Un meurtrier fou est-il responsable de ses actes ?

Le meurtirer fou dans le film M le maudit, de Fritz Lang en 1931.

Un meurtrier fou est-il responsable de ses actes ?

Aujourd’hui, 22 février 2023, dans les Pyrénées-Atlantiques, une professeure d’espagnol a été poignardée à mort par un élève de seconde. Ce dernier aurait entendu des voix et a clamé être possédé. Souffre-t-il vraiment de folie ? Les spécialistes nous le diront. En attendant, ce sont les mêmes réactions qui ont fusées dans le débat public. Encore et encore, on voit les mêmes s’indigner, expliquer que la folie n’excuse pas tout sans n’avoir jamais daigné à s’intéresser sérieusement au sujet. Les plus complotistes d’entre eux imaginent même que les médias parlent de fou lorsque le tueur est étranger ou immigré (théorie identique concernant l’exact opposé soit dit en passant) … Tâchons donc de donner un peu de chair à ce débat bien pauvre.

Le problème tient surement des mots qu’on emploie. Nous ne sommes pas médecin et souvent les termes utilisés nous semblent cacher une excuse bien fragile. Un « trouble mental » c’est large, et selon l’institut du cerveau ça concernerait même 1/4 de la population [1]. On retrouve par exemple la dépression, les troubles anxieux, la schizophrénie ou encore les troubles bipolaires. [2]

Et, dès lors qu’un homme fou est possédé par sa folie, on ne peut plus dire qu’il est totalement responsable de ses actes. Le point qui peut tout de même être débattu concerne ce qui se passe en amont ; par exemple si on arrête de prendre ses médicaments et qu’on tue (affaire Jordan) ou qu’on décide de prendre de la drogue (affaire Halimi). Le sujet n’est pas simple et occupe déjà la presse depuis longtemps, dans le bain chaud de actualité. « Chaque année, les tribunaux ne jugent pas moins de 300 dossiers de ce type » rapporte le Nouvel Obs. Néanmoins, chez les médecins il n’y a pas vraiment de débat : quand on perd son discernement, on ne peut pas être pleinement responsable de ses actes [3]. La loi est d’ailleurs assez rigoureuse à ce sujet et ne colle pas un non-lieu à chaque meurtre mêlé à une maladie mentale ou à de la drogue.
"Conclusions possibles au regard de l'interaction entre les faits et l'atteinte du discernement" - Source : Vincent Mahé

Je propose de s’aider du cinéma qui peut apporter quelques exemples concrets. J’en ai deux en mémoire mais ils ne sont évidemment pas les seuls.

Peur primale (1996)

Un homme a tué l’archevêque Rushman, homme puissant de la ville. Au fur et à mesure du film, on apprend que l’accusé souffre d’un dédoublement de la personnalité…mais monté de toutes pièces : en réalité, il n’est pas fou mais fait tout comme afin d’avoir une moindre peine.

M le maudit (1931)

Ce film magistral met en scène un fou tueur d’enfant. Un jour il se fait attraper par les habitants de la ville. Terrifié par ce qu’il a fait, il nous livre un plaidoyer époustouflant sur la responsabilité des fous. Plus encore, il explique qu’il est une victime de sa folie.

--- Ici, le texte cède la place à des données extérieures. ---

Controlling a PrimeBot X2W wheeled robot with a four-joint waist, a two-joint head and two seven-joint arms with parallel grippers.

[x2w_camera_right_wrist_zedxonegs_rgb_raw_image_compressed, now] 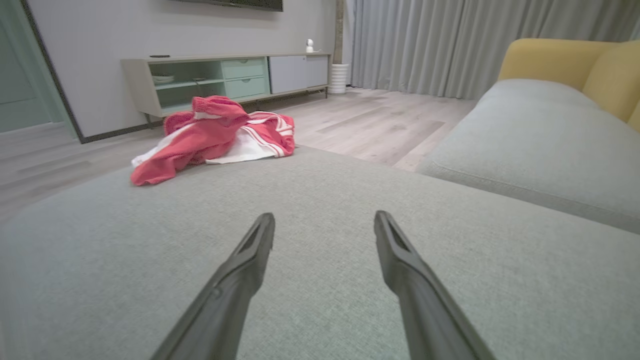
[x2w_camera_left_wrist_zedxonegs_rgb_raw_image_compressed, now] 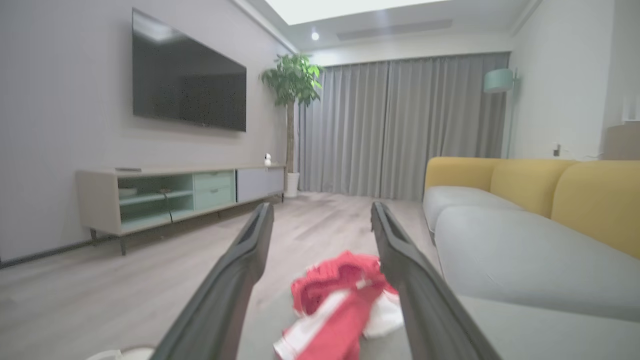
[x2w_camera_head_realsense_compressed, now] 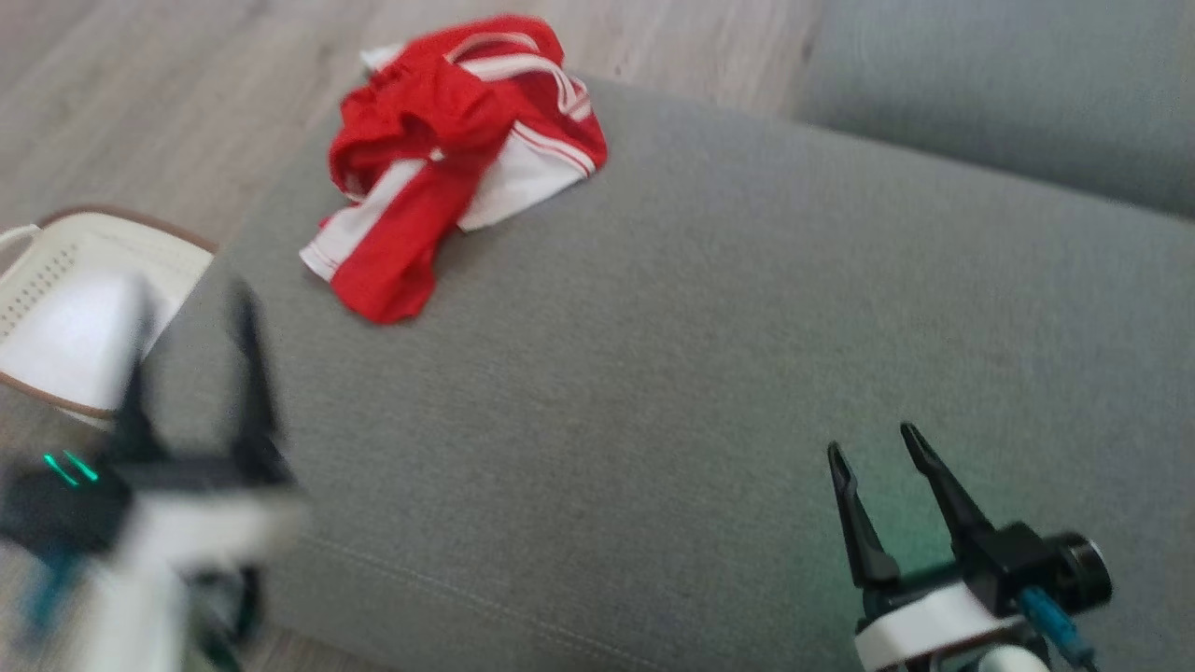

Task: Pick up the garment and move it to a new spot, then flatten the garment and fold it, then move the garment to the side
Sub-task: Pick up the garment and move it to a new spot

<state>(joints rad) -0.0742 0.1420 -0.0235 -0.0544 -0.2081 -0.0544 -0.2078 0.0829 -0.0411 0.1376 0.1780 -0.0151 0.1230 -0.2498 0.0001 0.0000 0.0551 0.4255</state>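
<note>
garment (x2w_camera_head_realsense_compressed: pixel 448 159): crumpled at cushion (x2w_camera_head_realsense_compressed: pixel 653 373) far-left corner, untouched
fingers: left gripper (x2w_camera_head_realsense_compressed: pixel 191 350) and right gripper (x2w_camera_head_realsense_compressed: pixel 873 441) both wide, empty
done: nothing
remaining: pick-up, flattening, folding, moving aside

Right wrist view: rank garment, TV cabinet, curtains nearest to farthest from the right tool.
From the right tool:
1. Garment, ahead-left on the grey cushion.
2. TV cabinet, beyond the garment, upper left.
3. Curtains, far end of the room, upper right.
</note>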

Ces films, bien que différents, soulèvent des enjeux cruciaux. Le premier montre l’importance du diagnostic et tout le sérieux qui doit l’accompagner tandis que le deuxième fournit une réflexion plus profonde sur la légitimité même de l’incarcération du meurtrier fou et de sa place en société. L’on pourrait aussi parler d’Orange Mécanique (1972) qui discute entre autres de la psychologisation des criminels et du traitement qu’on leur administre.

Dès lors, comment peut-on sérieusement considérer que le fou a sa place en prison ? Alors même que l’hôpital psychiatrique s’est révélé parfois pire qu’une prison ? S’il est certain que la victime principale reste le tué, il ne faut pas négliger que le fou est aussi une victime. Une victime qui n’est que très peu reconnue comme telle puisque l’on la criminalise.

[1] Maladies psychiatriques et maladies mentales – Institut du Cerveau. (2022, 2 mai). Institut du Cerveau.

[2] World Health Organization (2022). Troubles mentaux. www.who.int.

[3] Mahé, V. (2021). La responsabilité pénale des personnes atteintes de troubles mentaux. Méthodologie de l’expertise psychiatrique. Les Cahiers de la justice, N° 3(3), 399‑415.